Amazon SageMaker Studio, announced by CEO Andy Jassy on the second day of the AWS re:Invent conference, is envisaged as unifying all the tools needed for machine learning. Several other SageMaker products were launched alongside it.
SageMaker made its debut at re:Invent in 2017 as:a fully managed service for the machine learning (ML) process. It was upgraded at last year’s conference, which saw the addition of SageMaker Ground Truth, an automated data-labeling service.
SageMaker Studio is intended to make building models significantly more accessible to a wider range of developers.
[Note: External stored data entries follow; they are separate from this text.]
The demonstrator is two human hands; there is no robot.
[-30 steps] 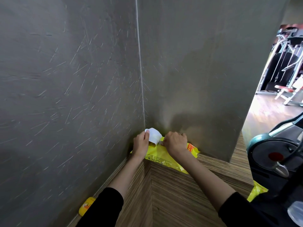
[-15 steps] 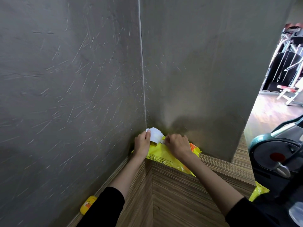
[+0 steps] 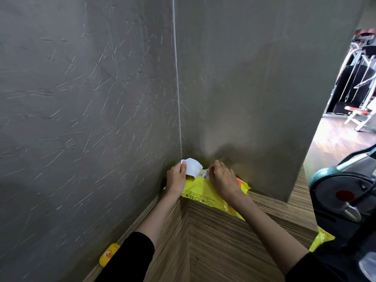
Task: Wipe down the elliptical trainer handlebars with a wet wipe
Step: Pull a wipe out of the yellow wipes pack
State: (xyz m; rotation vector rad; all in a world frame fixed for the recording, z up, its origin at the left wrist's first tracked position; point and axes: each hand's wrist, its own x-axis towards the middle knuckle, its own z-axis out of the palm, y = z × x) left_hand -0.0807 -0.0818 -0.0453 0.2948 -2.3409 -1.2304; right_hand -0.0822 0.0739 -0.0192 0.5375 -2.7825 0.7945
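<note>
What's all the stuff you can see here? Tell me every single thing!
wipe pack: one, yellow, in the wall corner on the floor
flap: one, white, peeled up from the pack
wet wipe: one, whitish, at the pack's opening
duck-print item: one, yellow, beside the left wall
second packet: one, yellow, partly hidden by the trainer
elliptical trainer: one, black and teal, right edge
gym machines: several, white frames, far right room
walls: two, grey, meeting ahead
floor: one, striped wood, below
left hand: one, pinches the flap
right hand: one, pinches the wet wipe
</note>
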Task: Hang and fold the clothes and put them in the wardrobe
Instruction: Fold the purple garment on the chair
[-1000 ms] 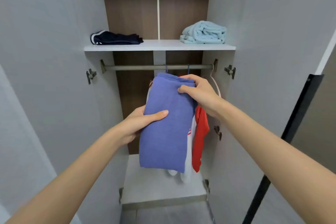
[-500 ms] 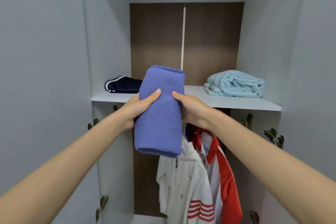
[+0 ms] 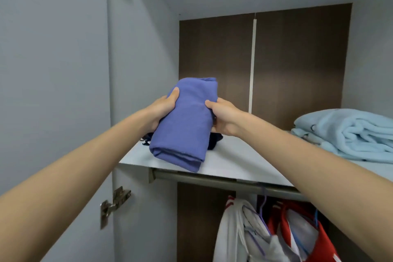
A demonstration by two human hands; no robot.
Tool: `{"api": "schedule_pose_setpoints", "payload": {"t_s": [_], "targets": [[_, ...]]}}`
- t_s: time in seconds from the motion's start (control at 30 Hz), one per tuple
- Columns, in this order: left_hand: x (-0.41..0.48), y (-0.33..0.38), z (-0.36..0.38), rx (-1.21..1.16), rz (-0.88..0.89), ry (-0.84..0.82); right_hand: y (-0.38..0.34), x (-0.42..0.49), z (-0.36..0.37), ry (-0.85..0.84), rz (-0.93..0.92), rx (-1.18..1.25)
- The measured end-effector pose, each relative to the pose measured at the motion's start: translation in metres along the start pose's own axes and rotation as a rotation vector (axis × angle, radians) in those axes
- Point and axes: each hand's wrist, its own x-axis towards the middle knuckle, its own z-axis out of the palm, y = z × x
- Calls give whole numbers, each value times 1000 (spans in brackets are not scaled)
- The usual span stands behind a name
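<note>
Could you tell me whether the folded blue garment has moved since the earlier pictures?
Yes. The folded blue garment rose from below the white shelf, by the hanging rail, to shelf level, over the dark garment.

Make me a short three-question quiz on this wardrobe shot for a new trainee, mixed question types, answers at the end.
1. True or false: the left hand and the right hand both grip the folded purple garment.
2. What lies at the right end of the shelf? A) a light blue blanket B) a shoe box C) a straw hat
3. Fill in: below the shelf, the white garment and the red garment hang from the ____.
Key: 1 true; 2 A; 3 rail.
</note>
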Motion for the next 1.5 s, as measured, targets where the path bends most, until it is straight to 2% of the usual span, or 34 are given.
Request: {"api": "schedule_pose_setpoints", "payload": {"t_s": [0.27, 0.33, 0.4, 0.43, 0.57, 0.63, 0.7, 0.8, 1.03, 1.13, 1.33, 1.5], "targets": [[142, -12, -44, 194, 36, 85, 6, 134, 23, 41, 41, 38], [175, -30, -52, 417, 108, 198, 20, 162, 24, 30, 67, -30], [195, -50, -59, 785, 151, 308, 37, 182, 24, 25, 136, -168], [202, -59, -60, 937, 163, 305, 46, 191, 23, 37, 150, -287], [224, -86, -39, 1223, 192, 30, 64, 213, 21, 104, -44, -836], [228, -97, -25, 1317, 125, -90, 72, 217, 21, 18, -46, -961], [227, -104, -20, 1375, 70, -154, 81, 216, 19, -82, 28, -1091], [220, -105, -23, 1321, 87, -139, 85, 210, 11, -115, -21, -1205], [159, -63, -13, 1105, 281, 24, 60, 157, -19, 64, -179, -1038], [115, -43, 4, 1007, 371, 63, 46, 117, -40, 160, -203, -887], [11, -27, 44, 832, 411, 93, 37, 15, -78, 231, -239, -723], [-69, -29, 82, 713, 412, 44, 42, -70, -93, 216, -313, -824]]}}
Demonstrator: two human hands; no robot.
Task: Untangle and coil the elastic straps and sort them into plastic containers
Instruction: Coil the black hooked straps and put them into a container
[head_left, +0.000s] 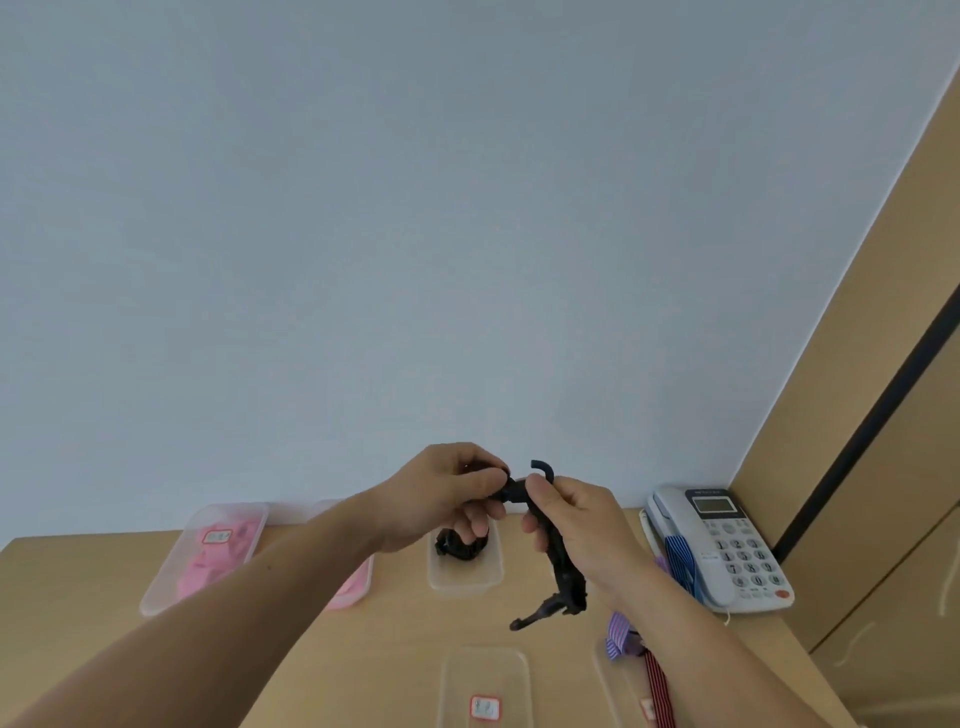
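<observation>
Coiling the black strap at frame centre

Our left hand (441, 499) and right hand (571, 525) both pinch the black elastic strap (558, 561) above the counter (291, 649); its dangling tail could snag, loosening the coil.

We cannot read the tiny label (485, 707) on the near clear box (511, 670), which the bottom edge cuts off. Our left arm (260, 587) hides part of a pink box (357, 590). Our left hand (441, 499) covers one end of the black strap (560, 564).
</observation>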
It is a web-based IDE for complete machine learning workflows which is designed to allow developers to build, train, tune and deploy their models from a single interface and to provide a single place for all ML tools and results.
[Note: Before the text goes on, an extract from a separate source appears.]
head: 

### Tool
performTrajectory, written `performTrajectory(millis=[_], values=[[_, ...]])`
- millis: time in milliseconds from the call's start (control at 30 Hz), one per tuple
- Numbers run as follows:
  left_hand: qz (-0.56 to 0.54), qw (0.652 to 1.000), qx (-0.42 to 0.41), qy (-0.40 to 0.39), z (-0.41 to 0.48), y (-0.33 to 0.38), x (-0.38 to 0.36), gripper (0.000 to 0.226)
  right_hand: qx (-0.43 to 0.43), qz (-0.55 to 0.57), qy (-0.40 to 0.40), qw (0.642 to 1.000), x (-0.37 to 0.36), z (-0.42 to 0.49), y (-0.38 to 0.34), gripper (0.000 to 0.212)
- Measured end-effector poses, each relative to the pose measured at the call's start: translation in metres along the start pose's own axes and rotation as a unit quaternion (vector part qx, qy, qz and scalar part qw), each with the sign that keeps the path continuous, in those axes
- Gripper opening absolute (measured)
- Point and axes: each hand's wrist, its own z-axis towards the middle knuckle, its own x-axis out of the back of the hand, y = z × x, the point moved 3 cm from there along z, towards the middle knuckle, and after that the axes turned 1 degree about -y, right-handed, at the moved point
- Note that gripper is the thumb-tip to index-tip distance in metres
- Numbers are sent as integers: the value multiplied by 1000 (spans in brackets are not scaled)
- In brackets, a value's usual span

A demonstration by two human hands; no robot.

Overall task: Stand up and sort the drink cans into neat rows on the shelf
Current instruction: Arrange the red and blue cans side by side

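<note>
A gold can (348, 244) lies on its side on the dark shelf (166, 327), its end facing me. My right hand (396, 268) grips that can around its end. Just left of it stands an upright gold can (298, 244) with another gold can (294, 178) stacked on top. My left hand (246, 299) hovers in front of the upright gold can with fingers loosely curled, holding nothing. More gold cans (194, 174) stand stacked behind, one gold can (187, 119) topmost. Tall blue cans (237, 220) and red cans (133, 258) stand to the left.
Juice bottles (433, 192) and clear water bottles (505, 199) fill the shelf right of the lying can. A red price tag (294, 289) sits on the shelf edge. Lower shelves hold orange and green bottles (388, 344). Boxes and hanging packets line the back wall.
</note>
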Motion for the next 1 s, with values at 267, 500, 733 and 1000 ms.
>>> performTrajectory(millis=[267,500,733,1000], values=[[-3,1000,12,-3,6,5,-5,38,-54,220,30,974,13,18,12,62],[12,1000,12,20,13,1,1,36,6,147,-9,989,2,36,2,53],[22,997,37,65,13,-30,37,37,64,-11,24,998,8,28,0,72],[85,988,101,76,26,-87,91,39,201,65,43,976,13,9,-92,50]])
- Organize, search and access notebooks, datasets, code and settings
- Create project folders to organize ML projects
- Share projects, folders and their contents
- Discuss notebooks and their results collaboratively
Jassy also announced SageMaker Notebooks (currently in preview), a managed service that lets you easily create and share Jupyter notebooks without having to provision instances yourself as they will be automatically provisioned when needed. This also means you can quickly switch from one hardware configuration to another.
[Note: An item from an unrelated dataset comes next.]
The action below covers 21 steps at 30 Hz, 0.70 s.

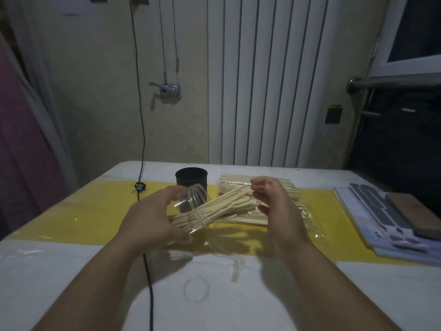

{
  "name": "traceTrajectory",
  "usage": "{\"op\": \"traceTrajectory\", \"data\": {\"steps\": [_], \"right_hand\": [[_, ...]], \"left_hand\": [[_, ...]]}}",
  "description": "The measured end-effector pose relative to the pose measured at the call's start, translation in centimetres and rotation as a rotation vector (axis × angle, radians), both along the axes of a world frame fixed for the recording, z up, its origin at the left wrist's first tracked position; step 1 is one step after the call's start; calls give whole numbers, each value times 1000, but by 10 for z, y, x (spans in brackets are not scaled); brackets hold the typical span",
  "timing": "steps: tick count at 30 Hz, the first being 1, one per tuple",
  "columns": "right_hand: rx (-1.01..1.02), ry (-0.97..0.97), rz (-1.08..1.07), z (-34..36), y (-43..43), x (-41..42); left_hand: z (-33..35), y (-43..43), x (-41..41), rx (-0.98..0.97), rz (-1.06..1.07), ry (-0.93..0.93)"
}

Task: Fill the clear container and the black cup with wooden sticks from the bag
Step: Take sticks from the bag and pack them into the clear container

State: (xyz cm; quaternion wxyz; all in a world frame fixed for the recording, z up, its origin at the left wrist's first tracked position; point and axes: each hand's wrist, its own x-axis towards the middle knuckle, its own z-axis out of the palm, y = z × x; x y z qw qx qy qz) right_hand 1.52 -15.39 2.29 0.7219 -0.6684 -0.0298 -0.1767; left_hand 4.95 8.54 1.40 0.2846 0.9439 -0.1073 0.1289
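Observation:
My left hand (pixel 152 218) grips the clear container (pixel 194 204), tilted on its side above the yellow mat with its mouth facing right. A bundle of pale wooden sticks (pixel 229 204) pokes out of that mouth. My right hand (pixel 274 206) hovers at the sticks' outer ends with fingers loosely curled; whether it pinches any stick is unclear. The black cup (pixel 191 179) stands upright behind the container. The clear plastic bag (pixel 300 211) lies flat under my right hand with more sticks (pixel 262 182) on it.
A clear round lid (pixel 196 289) lies on the white table (pixel 47 271) near me. A black cable (pixel 149 283) runs across the table past my left forearm. Papers and a dark phone-like object (pixel 410 211) are stacked at the right edge.

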Motion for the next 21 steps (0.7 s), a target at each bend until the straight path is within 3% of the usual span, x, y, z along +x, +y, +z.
{"op": "traceTrajectory", "data": {"steps": [5, 10, 16, 21], "right_hand": [[-46, -37, -75, -3, -1, 2], [-260, 103, -113, -9, -14, 11], [-917, 279, -70, -38, -21, 20], [-1310, 225, -34, -57, -21, 33]], "left_hand": [[-2, 2, 2, -32, 5, 0], [-5, 4, 5, -91, 12, 8], [-5, 5, 7, -130, 6, 26], [-4, 5, 5, -147, 4, 29]]}}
The other new Amazon SageMaker products provided as fully managed services are:
- Experiments – Enables you to organize, track and compare thousands of ML jobs: these can be training jobs, or data processing and model evaluation jobs run with Amazon SageMaker Processing.
- Debugger – Enables you to debug and analyze complex training issues, and receive alerts. It automatically introspects your models, collects debugging data, and analyzes it to provide real-time alerts and advice on ways to optimize your training times, and improve model quality. All information is visible as your models are training.
- Model Monitor – Enables you to detect quality deviations for deployed models, and receive alerts. For example you can easily visualize issues like data drift that could be affecting your models.
- Autopilot – Enables you to build models automatically with full control and visibility. Algorithm selection, data preprocessing, and model tuning are taken care automatically, as well as all infrastructure.
Speaking at re:Invent about the way SageMaker Studio automates the whole process, Andy Jassy said:
“With AutoML, here’s what happens: You send us your CSV file with the data that you want a model for – you can just point to the S3 location and Autopilot does all the transformation of the model … it selects the right algorithm, and then it trains 50 unique models with [slightly] different configurations of the various variables because you don’t know which ones are going to lead to the highest accuracy. SageMaker Studio [then gives you] a model leaderboard where you can see all 50 models ranked in order of accuracy … and there is a notebook underneath every single one of these models, so that when you open the notebook, it has all the recipe of that particular model.”
This certainly promises to take the hard work out of machine learning, making it much more accessible, while at the same time still giving the user some control over the process and a good deal of feedback to enable them to understand and work with the results.